Over the years, the dealership has had numerous mandatory statewide contracts for motor vehicle purchases, including current contracts for compact sedans or hatchbacks, mid-size sedans, two types of pickup trucks, as well as a statewide contract for State Police cruisers and utility vehicles.
(Though state contracts, municipalities, counties and other political subdivisions can purchase vehicles through the winning vendors at the same prices set in the contracts.)
Since 2019, Thornhill has sold $445,862 worth of vehicles to state agencies, according to the Auditor’s Office, primarily to the state Parkways Authority, State Police, and Marshall and West Virginia universities.
Finally, it seems as if the numbers of visitors to the Capitol are down this session. That may reflect the slowness of the session — or it may have something to do with cutbacks in shuttle bus service at the Capitol complex.
The state used to have a contract with KRT to operate a full-sized bus that ran a continuous circuit from Laidley Field parking to the buildings 5, 6 and 7 office towers, to the East Wing of the Capitol, and to the Culture Center and back. It ran continuously from 6:45 a.m. to 5:15 p.m., save for a 20-minute break at 11 a.m. for the bus driver to take lunch.

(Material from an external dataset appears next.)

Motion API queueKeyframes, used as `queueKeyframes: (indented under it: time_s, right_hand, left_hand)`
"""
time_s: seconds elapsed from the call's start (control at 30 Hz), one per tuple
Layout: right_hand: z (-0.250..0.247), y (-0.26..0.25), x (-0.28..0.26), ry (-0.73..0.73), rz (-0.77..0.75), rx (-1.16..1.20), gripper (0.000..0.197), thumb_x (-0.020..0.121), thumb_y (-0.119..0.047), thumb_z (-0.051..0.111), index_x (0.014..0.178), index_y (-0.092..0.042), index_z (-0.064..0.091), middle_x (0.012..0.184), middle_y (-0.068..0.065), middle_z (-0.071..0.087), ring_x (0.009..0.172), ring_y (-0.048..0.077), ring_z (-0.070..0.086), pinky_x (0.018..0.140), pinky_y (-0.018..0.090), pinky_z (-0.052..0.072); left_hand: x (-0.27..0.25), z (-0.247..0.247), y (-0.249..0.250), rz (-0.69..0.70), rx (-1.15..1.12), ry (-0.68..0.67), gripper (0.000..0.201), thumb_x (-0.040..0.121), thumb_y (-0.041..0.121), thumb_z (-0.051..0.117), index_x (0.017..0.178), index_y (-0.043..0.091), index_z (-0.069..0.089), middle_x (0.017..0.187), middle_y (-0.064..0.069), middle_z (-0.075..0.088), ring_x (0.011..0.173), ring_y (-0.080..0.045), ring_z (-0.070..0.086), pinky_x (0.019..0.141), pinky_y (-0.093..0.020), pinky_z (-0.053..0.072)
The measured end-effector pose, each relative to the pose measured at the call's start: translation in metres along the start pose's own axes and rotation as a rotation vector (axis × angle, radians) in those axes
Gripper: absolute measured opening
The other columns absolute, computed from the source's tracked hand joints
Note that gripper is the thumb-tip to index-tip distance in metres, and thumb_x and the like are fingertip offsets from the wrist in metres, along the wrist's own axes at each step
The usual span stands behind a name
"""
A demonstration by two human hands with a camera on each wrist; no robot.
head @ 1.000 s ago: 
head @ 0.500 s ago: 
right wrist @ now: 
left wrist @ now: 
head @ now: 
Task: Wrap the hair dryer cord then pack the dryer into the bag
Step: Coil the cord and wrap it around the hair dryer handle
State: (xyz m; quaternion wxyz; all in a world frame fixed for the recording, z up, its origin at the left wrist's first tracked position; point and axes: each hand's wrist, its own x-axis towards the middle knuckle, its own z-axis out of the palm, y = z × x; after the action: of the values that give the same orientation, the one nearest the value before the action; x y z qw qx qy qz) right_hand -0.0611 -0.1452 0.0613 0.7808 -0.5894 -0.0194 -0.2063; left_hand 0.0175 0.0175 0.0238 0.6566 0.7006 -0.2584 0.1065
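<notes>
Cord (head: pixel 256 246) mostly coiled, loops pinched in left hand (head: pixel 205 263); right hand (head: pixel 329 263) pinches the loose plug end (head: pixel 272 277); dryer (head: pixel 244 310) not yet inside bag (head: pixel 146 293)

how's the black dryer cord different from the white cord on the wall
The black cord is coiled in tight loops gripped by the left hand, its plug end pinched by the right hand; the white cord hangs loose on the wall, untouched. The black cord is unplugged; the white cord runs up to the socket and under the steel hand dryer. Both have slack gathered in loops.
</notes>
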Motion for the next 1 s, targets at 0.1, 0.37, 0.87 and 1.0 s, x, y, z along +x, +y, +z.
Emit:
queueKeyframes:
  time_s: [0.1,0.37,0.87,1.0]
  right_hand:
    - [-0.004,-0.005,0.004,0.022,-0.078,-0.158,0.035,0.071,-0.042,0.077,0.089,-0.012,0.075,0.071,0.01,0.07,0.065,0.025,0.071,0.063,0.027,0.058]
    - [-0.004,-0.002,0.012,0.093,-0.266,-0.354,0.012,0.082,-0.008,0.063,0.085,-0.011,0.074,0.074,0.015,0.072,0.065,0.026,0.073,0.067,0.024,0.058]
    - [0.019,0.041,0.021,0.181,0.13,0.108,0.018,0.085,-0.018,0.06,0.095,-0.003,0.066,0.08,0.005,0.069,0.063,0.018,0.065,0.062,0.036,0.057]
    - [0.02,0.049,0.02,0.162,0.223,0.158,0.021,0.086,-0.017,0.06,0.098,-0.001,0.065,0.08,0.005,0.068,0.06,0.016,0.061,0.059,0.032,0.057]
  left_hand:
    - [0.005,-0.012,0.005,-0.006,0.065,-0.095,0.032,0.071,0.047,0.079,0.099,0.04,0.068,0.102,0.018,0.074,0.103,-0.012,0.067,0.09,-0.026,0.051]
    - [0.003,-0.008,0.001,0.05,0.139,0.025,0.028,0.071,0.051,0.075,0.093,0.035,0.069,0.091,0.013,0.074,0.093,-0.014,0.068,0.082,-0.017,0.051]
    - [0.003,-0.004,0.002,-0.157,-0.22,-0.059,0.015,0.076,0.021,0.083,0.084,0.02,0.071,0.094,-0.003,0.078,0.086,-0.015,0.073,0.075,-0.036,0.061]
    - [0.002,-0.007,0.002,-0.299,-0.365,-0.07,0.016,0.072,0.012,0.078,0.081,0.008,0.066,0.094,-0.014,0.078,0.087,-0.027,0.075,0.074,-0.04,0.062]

This year, to save money, that service has been replaced by a state-owned shuttle van intended primarily to transport state employees. It runs for a couple of hours in the morning, shutting down at 9:15 a.m., then runs briefly at lunch hour, and then for a couple of hours more at quitting time.
So, if a group gets to Laidley Field at 10 a.m. with the intent of attending an 11 o’clock floor session, there’s no bus in sight, and not everyone can make that ¾-mile walk to the Capitol comfortably, especially in bad weather.
C’mon guys, if we’ve got $100 million laying around for tax breaks for out-of-state corporate barons, we can surely dig up a few thousand to run a proper shuttle service during legislative sessions.